## Information shown
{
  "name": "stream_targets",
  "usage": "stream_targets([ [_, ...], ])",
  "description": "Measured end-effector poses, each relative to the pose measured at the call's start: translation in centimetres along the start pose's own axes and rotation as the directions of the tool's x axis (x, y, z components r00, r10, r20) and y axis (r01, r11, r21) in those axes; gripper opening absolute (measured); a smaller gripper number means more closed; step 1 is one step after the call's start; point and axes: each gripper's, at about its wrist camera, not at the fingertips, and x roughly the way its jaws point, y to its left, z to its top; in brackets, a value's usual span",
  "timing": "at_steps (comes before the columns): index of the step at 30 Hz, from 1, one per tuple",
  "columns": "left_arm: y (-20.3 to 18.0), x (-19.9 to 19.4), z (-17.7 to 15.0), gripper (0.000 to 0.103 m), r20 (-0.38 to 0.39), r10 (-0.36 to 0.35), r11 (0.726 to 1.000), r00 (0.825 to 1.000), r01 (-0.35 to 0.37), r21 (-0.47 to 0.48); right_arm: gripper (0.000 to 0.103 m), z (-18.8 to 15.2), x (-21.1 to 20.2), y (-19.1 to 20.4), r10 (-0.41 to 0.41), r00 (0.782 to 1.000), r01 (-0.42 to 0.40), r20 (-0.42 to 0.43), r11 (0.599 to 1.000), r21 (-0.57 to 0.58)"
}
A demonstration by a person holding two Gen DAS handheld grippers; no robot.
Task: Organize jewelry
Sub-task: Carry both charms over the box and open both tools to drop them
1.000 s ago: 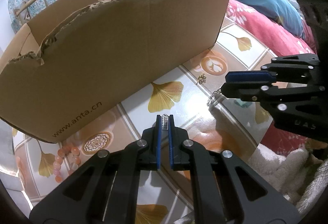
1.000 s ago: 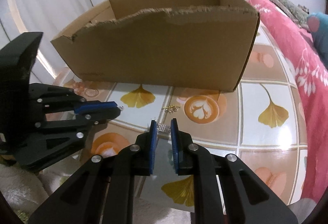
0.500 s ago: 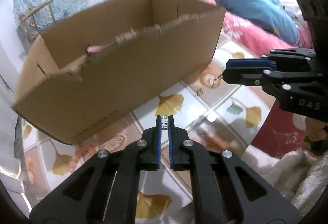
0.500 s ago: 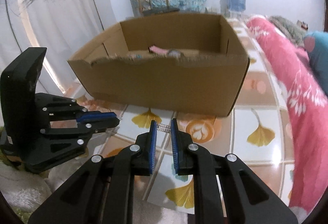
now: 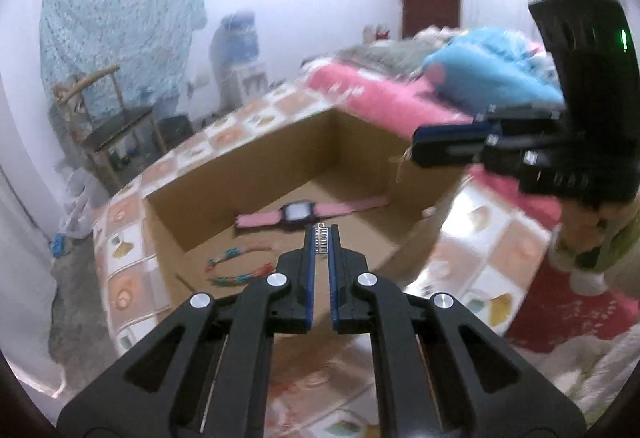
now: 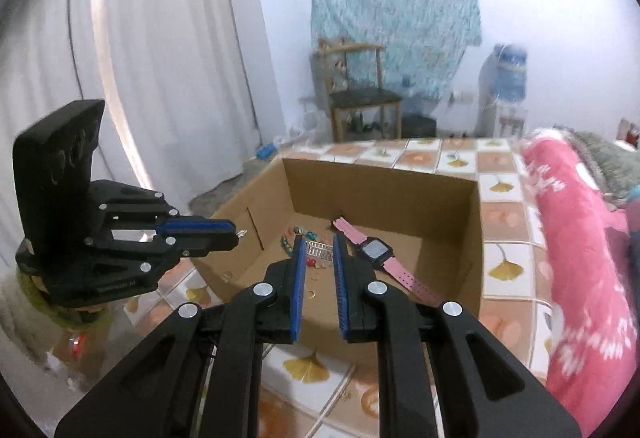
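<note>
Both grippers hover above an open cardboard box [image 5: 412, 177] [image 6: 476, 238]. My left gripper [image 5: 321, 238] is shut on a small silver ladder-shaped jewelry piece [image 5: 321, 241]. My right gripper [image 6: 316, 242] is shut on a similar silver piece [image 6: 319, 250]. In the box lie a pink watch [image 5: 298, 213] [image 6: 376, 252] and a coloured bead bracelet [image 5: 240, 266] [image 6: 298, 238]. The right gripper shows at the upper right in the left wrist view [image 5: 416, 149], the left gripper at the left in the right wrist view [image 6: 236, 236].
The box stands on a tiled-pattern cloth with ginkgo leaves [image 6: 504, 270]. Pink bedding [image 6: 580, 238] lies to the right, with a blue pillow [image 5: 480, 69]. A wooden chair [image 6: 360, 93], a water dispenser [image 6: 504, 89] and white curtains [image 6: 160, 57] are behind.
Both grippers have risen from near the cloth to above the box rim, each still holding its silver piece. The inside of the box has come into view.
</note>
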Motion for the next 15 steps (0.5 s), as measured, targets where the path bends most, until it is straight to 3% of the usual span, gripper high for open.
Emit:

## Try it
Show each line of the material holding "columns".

## Written answer
  "timing": "at_steps (comes before the columns): index of the step at 30 Hz, from 1, one per tuple",
  "columns": "left_arm: y (-20.3 to 18.0), x (-19.9 to 19.4), z (-17.7 to 15.0), gripper (0.000 to 0.103 m), r20 (-0.38 to 0.39), r10 (-0.36 to 0.35), r11 (0.726 to 1.000), r00 (0.825 to 1.000), r01 (-0.35 to 0.37), r21 (-0.47 to 0.48); right_arm: gripper (0.000 to 0.103 m), z (-18.8 to 15.2), x (-21.1 to 20.2), y (-19.1 to 20.4), r10 (-0.41 to 0.41), r00 (0.782 to 1.000), r01 (-0.42 to 0.40), r20 (-0.42 to 0.43), r11 (0.599 to 1.000), r21 (-0.57 to 0.58)"

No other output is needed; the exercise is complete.